Your task →
Below are the records; copy every line in them that holds the string "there".

Available records →
*** Block opens ***

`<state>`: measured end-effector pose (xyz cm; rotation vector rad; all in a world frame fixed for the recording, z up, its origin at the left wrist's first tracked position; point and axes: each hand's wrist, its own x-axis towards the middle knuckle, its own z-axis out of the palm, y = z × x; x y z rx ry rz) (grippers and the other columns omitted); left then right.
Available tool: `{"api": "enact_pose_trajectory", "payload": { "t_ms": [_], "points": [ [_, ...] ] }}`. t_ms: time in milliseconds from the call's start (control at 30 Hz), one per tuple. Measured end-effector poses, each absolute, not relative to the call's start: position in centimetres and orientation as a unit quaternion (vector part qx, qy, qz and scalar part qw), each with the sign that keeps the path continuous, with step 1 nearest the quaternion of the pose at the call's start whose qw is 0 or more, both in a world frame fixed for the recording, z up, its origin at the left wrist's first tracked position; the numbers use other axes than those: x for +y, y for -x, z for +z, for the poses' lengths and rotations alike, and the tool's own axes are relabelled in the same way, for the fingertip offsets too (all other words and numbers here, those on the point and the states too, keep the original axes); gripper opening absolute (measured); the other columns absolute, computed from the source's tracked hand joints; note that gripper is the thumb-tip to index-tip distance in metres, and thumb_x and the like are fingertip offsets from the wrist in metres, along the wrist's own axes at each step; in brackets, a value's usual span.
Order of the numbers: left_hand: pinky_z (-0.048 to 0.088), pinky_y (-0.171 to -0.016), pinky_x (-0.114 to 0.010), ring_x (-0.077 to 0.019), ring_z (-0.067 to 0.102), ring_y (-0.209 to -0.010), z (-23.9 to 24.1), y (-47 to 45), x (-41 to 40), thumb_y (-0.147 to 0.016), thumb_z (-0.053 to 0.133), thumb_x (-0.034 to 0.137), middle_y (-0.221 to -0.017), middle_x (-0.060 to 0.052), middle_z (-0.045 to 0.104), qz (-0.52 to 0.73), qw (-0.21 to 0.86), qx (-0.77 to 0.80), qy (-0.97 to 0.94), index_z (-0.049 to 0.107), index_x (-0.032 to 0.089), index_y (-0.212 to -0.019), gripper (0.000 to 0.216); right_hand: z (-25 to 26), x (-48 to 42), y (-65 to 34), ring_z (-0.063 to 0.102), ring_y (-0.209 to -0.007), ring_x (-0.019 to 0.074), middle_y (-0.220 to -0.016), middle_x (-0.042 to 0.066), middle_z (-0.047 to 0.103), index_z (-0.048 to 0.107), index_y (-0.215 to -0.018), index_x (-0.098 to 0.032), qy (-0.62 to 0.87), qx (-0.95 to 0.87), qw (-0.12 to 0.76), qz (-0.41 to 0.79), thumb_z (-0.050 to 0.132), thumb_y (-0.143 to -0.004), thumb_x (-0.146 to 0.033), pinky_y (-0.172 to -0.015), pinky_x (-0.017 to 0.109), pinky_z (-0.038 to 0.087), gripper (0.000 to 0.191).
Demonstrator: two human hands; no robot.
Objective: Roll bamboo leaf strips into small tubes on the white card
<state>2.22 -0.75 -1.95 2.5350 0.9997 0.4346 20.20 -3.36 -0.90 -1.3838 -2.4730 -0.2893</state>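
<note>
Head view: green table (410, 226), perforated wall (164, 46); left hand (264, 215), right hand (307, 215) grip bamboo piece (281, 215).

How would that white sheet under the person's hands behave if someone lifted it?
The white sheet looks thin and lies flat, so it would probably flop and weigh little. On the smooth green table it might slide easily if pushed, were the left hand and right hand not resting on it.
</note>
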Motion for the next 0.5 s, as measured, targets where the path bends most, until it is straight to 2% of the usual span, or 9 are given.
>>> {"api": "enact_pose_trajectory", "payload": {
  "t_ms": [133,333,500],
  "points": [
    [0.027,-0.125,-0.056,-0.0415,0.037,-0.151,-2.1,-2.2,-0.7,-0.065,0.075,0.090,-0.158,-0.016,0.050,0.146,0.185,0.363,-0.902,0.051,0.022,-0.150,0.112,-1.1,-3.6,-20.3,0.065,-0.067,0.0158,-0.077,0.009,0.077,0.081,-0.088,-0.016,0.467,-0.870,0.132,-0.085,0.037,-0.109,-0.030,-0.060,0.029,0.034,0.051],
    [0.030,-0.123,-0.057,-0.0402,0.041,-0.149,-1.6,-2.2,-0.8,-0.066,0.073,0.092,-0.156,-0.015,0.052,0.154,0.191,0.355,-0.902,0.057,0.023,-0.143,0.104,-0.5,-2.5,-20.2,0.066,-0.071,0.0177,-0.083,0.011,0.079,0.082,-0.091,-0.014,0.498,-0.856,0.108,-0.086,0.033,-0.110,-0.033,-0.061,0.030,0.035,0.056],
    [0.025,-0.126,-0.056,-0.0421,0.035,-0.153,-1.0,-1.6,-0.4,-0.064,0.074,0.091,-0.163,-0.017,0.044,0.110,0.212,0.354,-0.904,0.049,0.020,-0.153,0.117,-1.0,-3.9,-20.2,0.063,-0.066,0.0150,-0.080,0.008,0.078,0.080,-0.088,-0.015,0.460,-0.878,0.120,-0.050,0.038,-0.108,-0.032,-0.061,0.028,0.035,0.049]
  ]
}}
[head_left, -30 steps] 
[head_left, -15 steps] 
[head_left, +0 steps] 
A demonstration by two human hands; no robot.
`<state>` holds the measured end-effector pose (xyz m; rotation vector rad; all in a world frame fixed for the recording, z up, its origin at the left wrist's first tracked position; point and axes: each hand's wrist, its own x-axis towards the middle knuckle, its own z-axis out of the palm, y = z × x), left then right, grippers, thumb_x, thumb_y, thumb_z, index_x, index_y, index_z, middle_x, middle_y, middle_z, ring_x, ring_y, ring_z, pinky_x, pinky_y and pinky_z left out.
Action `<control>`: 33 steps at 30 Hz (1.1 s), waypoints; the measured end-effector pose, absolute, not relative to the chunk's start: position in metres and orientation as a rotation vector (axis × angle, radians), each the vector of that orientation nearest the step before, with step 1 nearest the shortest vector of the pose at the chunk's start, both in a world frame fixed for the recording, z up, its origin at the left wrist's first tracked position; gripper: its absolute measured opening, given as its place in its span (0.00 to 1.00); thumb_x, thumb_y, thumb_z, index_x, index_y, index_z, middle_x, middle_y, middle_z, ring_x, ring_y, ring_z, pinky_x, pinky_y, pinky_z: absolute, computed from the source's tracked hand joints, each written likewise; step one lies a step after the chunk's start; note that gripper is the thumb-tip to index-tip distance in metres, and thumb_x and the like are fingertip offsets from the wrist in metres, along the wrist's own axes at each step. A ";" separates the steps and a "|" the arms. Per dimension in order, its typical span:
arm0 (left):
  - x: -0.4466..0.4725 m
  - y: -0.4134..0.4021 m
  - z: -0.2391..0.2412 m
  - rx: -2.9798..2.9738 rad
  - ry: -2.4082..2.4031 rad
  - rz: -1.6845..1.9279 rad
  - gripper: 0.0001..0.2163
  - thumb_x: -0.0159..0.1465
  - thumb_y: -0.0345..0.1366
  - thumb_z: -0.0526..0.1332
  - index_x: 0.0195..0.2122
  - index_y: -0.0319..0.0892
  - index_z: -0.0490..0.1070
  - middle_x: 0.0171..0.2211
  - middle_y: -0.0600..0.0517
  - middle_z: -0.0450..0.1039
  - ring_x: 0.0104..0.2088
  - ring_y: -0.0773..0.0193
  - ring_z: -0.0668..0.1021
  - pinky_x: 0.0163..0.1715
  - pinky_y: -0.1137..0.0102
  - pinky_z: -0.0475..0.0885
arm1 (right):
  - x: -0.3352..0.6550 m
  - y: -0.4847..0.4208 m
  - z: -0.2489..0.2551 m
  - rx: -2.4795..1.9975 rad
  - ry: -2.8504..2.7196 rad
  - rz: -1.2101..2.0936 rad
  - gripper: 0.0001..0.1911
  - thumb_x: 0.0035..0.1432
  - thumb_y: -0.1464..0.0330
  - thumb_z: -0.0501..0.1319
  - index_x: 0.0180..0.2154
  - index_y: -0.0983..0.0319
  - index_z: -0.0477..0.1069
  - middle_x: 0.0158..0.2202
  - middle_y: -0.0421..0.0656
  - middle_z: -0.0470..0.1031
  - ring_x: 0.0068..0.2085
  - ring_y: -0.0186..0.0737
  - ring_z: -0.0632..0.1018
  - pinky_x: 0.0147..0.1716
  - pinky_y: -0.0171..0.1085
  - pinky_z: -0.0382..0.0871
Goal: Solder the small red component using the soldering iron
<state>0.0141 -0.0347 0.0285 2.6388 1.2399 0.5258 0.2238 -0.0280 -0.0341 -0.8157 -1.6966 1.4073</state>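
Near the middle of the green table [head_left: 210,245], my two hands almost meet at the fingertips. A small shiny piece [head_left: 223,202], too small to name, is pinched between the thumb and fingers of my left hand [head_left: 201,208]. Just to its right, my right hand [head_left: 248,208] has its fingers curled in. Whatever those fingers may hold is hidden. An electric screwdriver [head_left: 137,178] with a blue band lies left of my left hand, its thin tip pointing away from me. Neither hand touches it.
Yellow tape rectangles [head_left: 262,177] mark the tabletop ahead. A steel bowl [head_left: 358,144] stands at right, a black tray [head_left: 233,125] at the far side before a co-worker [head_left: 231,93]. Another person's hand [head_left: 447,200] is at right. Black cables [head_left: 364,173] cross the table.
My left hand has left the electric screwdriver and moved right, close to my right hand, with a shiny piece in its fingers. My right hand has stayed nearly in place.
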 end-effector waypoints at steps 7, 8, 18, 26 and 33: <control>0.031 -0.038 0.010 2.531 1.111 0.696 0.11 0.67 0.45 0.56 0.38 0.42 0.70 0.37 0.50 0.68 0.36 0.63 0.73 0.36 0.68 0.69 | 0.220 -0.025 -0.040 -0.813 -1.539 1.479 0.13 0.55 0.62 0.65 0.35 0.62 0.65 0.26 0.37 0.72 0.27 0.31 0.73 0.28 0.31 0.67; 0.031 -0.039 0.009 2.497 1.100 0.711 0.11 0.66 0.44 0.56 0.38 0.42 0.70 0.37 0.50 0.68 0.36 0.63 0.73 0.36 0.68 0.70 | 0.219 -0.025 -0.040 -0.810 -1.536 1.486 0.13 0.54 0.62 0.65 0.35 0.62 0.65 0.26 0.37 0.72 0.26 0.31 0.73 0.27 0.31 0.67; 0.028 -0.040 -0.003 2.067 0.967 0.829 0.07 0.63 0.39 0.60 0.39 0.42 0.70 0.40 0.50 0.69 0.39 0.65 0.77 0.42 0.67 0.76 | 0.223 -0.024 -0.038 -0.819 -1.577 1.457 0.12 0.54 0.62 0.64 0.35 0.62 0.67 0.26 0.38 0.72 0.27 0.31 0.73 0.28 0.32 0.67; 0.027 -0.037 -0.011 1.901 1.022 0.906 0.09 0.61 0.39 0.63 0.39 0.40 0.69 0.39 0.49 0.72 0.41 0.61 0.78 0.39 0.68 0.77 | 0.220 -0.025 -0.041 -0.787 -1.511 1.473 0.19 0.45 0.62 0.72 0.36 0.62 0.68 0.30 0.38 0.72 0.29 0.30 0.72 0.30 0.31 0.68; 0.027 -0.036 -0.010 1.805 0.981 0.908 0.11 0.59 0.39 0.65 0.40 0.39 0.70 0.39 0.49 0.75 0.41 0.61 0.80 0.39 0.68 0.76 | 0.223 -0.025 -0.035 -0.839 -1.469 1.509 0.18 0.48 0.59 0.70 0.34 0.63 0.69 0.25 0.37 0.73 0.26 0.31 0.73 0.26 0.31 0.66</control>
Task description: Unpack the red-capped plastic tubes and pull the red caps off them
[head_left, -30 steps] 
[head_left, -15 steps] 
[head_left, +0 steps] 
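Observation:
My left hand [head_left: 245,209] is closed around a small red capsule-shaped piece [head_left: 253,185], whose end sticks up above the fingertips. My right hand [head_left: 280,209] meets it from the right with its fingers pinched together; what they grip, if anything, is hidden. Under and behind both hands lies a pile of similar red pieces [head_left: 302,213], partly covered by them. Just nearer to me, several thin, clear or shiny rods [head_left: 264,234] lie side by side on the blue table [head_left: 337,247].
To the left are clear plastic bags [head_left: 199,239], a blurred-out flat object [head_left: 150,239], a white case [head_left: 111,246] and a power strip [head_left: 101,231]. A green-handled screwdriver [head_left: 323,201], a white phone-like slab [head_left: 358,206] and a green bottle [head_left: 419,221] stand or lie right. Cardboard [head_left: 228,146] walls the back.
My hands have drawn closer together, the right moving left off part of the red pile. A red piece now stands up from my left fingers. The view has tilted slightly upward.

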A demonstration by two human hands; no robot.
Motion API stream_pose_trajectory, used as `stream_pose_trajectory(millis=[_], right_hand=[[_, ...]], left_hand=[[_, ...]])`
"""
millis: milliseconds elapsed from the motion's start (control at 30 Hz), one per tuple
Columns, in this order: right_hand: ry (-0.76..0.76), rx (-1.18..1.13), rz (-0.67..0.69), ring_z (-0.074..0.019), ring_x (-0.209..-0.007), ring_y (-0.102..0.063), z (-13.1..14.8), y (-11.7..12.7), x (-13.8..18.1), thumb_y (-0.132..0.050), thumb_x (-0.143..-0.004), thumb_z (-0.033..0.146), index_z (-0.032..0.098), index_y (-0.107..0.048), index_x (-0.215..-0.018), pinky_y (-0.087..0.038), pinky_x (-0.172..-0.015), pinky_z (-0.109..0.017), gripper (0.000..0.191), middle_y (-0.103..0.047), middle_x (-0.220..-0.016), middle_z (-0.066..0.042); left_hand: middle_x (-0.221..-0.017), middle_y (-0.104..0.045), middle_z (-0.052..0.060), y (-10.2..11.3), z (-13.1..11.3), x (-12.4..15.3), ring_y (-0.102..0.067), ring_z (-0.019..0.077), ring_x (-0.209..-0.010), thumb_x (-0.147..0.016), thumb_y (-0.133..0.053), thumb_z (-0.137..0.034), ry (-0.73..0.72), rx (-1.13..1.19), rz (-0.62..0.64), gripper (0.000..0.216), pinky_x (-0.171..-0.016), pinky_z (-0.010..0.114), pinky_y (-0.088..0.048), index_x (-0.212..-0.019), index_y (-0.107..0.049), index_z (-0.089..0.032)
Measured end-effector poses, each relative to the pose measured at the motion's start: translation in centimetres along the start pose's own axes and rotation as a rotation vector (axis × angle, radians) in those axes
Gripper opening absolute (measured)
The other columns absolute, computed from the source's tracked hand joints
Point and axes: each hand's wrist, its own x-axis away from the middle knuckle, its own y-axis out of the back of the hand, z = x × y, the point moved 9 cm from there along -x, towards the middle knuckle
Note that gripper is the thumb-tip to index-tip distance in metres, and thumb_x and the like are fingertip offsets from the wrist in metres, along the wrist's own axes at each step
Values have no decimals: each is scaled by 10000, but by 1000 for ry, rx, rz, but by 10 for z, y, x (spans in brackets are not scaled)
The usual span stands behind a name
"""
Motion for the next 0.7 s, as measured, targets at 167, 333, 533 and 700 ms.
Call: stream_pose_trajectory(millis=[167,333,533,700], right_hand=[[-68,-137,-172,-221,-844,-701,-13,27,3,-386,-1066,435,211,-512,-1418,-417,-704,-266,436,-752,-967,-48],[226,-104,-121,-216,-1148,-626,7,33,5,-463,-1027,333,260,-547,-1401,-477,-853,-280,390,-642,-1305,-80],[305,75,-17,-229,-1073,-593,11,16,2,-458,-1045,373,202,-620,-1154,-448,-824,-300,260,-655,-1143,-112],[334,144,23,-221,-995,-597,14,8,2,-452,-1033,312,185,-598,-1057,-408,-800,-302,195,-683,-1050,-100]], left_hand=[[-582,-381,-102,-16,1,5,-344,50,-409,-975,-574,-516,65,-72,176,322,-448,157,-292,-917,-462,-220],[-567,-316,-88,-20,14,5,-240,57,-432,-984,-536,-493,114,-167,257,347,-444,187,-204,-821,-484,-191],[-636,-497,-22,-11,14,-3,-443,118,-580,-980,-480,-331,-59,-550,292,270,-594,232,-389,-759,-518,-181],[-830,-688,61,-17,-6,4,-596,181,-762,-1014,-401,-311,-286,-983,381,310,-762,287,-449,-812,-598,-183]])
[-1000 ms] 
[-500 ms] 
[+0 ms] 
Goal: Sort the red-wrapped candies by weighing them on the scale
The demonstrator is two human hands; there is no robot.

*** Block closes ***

Solution for this exercise →
Point and axes: each hand's wrist, its own x-axis away from the middle knuckle, its own y-axis out of the back of the hand, z = x × y, the point moved 9 cm from there along -x, towards the middle knuckle
The demonstrator is two human hands; there is no robot.

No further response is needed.